# eigenvalue (of a matrix)

## Definition

Let $A$ be an complex $n\times n$ matrix. A number $\lambda\in\mathbb{C}$ is said to be an eigenvalue of $A$ if there is a nonzero $n\times 1$ column vector $x$ for which

 $Ax=\lambda x.$

## Computation of Eigenvalues

The computation of the eigenvalues of a given matrix $A$ is relatively easy from a theoretical point of view, though often computationally infeasible, or at least difficult. The basic procedure is to note that the eigenvalues of a matrix are precisely the solutions to the equation

 $\det(\lambda I-A)=0.$

where $I$ denotes the $n\times n$ identity matrix and $\det$ is the determinant function.
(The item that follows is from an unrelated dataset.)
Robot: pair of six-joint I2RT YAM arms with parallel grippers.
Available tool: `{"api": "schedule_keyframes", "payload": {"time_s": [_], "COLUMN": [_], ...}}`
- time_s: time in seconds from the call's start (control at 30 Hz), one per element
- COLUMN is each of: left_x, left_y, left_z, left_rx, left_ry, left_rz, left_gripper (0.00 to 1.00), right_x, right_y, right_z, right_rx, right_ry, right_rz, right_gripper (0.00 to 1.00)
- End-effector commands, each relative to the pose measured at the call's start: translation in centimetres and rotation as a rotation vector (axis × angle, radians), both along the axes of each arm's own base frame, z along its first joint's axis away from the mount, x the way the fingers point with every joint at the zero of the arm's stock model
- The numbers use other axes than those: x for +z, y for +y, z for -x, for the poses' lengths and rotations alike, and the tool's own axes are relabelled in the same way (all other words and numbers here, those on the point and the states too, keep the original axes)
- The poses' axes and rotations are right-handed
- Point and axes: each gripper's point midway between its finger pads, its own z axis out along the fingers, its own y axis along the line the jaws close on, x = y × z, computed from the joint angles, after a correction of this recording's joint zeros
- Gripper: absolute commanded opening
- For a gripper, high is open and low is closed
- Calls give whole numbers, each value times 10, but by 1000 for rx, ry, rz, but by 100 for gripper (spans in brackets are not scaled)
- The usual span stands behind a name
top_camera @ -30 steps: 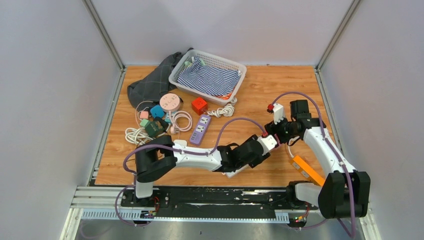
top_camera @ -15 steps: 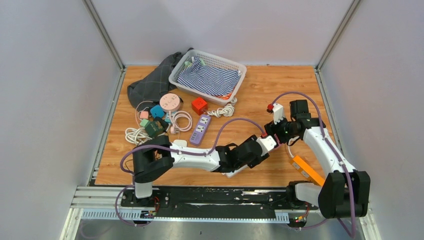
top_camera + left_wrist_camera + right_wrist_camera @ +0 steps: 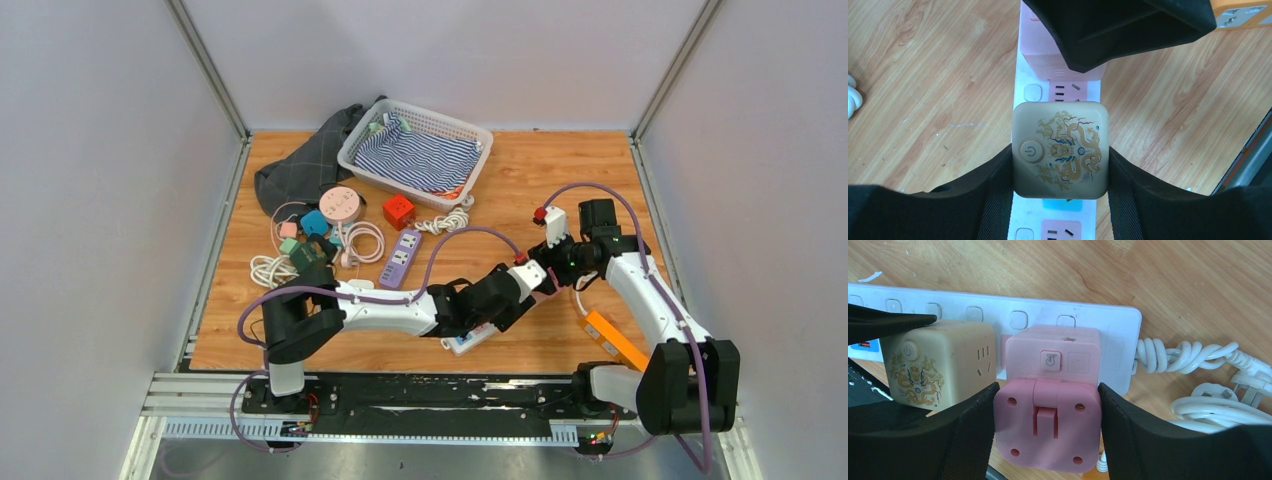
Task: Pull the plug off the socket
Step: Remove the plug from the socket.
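Gold dragon print is carried on the top of the beige cube plug [image 3: 1060, 132], which is seated on the white power strip [image 3: 1108, 325] and is clamped at its two sides by the black fingers [image 3: 993, 200] of the left gripper [image 3: 1060, 162]. Just beside it on the same strip stands the pink cube plug [image 3: 1050, 357], the two cubes nearly touching. It is grasped in the same way by the right gripper [image 3: 1047, 407], whose fingers [image 3: 1128, 430] are pressed flat against its left and right faces. Whether either plug's pins are fully in the sockets cannot be told, since the undersides are hidden. The strip is laid on the wooden bench [image 3: 520, 160] near its front edge, right of the middle, and is largely covered by the left arm in the top view. A bundled white cable [image 3: 1193, 352] is seen at the strip's end next to the pink cube. An orange power strip [image 3: 612, 340] is laid towards the front right corner, apart from the white one. A purple power strip [image 3: 402, 258] and a red cube [image 3: 398, 210] are set left of the middle, and a white basket [image 3: 478, 160] holding striped cloth is placed at the back edge.
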Motion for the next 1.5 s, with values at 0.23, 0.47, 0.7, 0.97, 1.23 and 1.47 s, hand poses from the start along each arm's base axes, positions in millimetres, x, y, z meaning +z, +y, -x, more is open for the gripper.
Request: {"api": "schedule_keyframes", "payload": {"time_s": [0.23, 0.47, 0.7, 0.97, 1.23, 1.47], "left_x": [40, 38, 35, 43, 35, 39], "left_y": [4, 10, -2, 3, 23, 8], "left_z": [-7, -13, -2, -11, -21, -11], "left_rx": [54, 102, 54, 55, 90, 49], "left_ry": [-176, -272, -64, 0, -294, -160], "left_rz": [-7, -85, 63, 116, -125, -4], "left_gripper": [0, 0, 0, 0, 0, 0], "right_x": [-31, -33, -34, -35, -37, -39], "right_y": [-32, -33, -34, -35, -35, -36], "right_z": [14, 14, 15, 14, 15, 15], "right_rx": [-38, -39, -42, -43, -42, -44], "right_ry": [86, 92, 96, 98, 107, 114], "right_rz": [179, 183, 188, 192, 196, 204], "right_gripper": [54, 54, 54, 54, 55, 55]}}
As the above determinant is simply a polynomial (of degree $n$, called the characteristic polynomial of $A$) in $\lambda$ with coefficients in $\mathbb{C}$, its roots can be calculated or approximated accordingly to give the eigenvalues of the matrix. Following this train of thought, we also note that this polynomial has degree at least 1, so since $\mathbb{C}$ is algebraically closed, it is thus guaranteed that any $A$ has at least one eigenvalue (and at most $n$). If $\lambda$ is a multiple root (say, of multiplicity $k$) of the defining polynomial, we say that $\lambda$ is an eigenvalue of multiplicity $k$.
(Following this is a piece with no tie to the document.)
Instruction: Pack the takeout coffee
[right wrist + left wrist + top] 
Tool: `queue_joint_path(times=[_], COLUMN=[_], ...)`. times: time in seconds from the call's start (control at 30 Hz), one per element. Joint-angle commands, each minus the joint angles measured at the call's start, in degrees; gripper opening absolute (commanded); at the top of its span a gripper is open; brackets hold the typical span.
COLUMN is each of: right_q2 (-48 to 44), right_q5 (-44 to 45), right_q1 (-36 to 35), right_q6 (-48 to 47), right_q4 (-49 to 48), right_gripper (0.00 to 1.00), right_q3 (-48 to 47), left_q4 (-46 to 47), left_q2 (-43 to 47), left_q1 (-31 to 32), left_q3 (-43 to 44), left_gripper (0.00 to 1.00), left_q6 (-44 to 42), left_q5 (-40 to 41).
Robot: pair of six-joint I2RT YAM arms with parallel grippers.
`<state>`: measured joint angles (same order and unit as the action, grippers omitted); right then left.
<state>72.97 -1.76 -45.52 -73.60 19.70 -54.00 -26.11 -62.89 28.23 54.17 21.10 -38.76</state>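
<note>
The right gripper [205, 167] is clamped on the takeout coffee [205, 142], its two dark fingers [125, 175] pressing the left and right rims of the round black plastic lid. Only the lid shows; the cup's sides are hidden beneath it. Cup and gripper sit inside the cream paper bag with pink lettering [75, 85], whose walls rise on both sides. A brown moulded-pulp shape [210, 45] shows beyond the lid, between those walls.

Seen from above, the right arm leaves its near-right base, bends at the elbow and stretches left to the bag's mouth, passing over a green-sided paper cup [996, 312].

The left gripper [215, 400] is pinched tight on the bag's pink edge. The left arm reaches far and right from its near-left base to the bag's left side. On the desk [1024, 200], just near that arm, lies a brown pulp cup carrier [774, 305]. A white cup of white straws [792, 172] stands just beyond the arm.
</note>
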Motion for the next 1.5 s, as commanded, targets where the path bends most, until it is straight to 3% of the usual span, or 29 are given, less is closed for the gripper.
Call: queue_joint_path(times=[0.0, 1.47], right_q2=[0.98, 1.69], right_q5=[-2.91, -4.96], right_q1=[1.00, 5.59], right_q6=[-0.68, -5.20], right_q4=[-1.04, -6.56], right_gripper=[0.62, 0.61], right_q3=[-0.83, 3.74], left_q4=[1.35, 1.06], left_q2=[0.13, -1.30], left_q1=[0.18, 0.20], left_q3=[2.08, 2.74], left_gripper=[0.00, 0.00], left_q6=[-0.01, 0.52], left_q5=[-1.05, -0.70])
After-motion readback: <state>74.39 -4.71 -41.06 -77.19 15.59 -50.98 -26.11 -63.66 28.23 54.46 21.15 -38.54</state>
If one is given a $n\times n$ matrix $A$ of real numbers, the above argument implies that $A$ has at least one complex eigenvalue; the question of whether or not $A$ has real eigenvalues is more subtle since there is no real-numbers analogue of the fundamental theorem of algebra. It should not be a surprise then that some real matrices do not have real eigenvalues. For example, let

 $A=\begin{pmatrix}0&-1\\ 1&0\end{pmatrix}.$

In this case $\det(\lambda I-A)=\lambda^{2}+1$; clearly no real number $\lambda$ $\lambda^{2}+1=0$; hence $A$ has no real eigenvalues (although $A$ has complex eigenvalues $i$ and $-i$).

If one converts the above into an algorithm for calculating the eigenvalues of a matrix $A$, one is led to a two-step procedure:

• Compute the polynomial $\det(\lambda I-A)$.
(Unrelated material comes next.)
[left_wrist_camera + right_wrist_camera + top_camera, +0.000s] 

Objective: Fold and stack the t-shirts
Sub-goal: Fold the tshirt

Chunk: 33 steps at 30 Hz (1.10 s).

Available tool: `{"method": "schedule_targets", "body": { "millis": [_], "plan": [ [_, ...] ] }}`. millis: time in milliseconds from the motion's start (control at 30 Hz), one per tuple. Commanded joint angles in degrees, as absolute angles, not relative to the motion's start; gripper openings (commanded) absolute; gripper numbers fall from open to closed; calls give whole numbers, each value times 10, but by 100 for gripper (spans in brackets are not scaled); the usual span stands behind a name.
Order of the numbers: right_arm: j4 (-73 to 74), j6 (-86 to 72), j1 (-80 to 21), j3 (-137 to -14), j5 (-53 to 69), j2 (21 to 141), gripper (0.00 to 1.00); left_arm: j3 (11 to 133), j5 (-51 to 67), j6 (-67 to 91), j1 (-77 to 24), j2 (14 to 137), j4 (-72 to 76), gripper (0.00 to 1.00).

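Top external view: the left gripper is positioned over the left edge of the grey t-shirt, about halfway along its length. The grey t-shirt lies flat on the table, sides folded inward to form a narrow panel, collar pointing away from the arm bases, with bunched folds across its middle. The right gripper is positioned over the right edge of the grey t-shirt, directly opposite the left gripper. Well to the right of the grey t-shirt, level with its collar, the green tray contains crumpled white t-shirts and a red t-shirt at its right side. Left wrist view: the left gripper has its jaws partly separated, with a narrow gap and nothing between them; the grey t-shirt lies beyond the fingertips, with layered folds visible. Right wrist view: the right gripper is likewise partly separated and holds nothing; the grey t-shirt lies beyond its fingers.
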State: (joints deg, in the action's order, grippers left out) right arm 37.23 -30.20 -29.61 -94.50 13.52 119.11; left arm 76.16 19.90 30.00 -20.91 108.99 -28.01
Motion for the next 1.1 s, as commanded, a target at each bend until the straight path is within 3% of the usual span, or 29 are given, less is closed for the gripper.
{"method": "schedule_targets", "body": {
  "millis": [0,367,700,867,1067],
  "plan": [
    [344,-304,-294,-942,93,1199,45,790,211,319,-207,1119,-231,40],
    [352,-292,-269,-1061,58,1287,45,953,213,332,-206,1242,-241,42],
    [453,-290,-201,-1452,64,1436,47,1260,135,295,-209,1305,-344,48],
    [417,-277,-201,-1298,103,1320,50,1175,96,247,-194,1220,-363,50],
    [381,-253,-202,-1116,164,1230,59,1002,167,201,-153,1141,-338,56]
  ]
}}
• Solve $\det(\lambda I-A)=0$.

Unfortunately, computing $n\times n$ determinants and finding roots of polynomials of degree $n$ are both computationally messy procedures for even moderately large $n$, so for most practical purposes variations on this naive are needed. See the eigenvalue problem for more .

## Properties

• $A$ and $A^{T}$ have the same eigenvalues.

• Eigenvalues of skew-symmetric are purely imaginary (or zero).

• A real matrix $A$ is diagonalizable if all of $A$’s eigenvalues are real and distinct.

• If a symmetric matrix has distinct eigenvalues, it is diagonalizable.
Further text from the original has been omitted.